### Data block
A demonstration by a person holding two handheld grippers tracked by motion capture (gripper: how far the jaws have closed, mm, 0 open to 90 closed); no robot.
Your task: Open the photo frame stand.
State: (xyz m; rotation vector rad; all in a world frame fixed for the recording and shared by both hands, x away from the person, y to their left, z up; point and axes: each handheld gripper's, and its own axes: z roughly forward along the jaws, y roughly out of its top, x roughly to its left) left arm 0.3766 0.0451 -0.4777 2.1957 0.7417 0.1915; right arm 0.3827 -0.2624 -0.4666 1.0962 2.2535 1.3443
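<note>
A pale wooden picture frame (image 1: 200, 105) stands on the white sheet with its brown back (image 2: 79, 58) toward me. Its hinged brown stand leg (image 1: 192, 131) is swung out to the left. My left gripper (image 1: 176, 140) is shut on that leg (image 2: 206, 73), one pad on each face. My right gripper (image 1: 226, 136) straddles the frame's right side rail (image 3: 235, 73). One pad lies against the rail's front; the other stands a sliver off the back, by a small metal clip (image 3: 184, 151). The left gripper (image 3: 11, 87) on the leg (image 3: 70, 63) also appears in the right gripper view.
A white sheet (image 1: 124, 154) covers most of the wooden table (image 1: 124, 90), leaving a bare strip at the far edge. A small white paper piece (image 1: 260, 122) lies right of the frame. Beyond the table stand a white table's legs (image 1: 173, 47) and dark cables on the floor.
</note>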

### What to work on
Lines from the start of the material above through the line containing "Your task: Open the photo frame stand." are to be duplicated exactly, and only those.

### Task output
A demonstration by a person holding two handheld grippers tracked by motion capture (gripper: how far the jaws have closed, mm, 0 open to 90 closed); no robot.
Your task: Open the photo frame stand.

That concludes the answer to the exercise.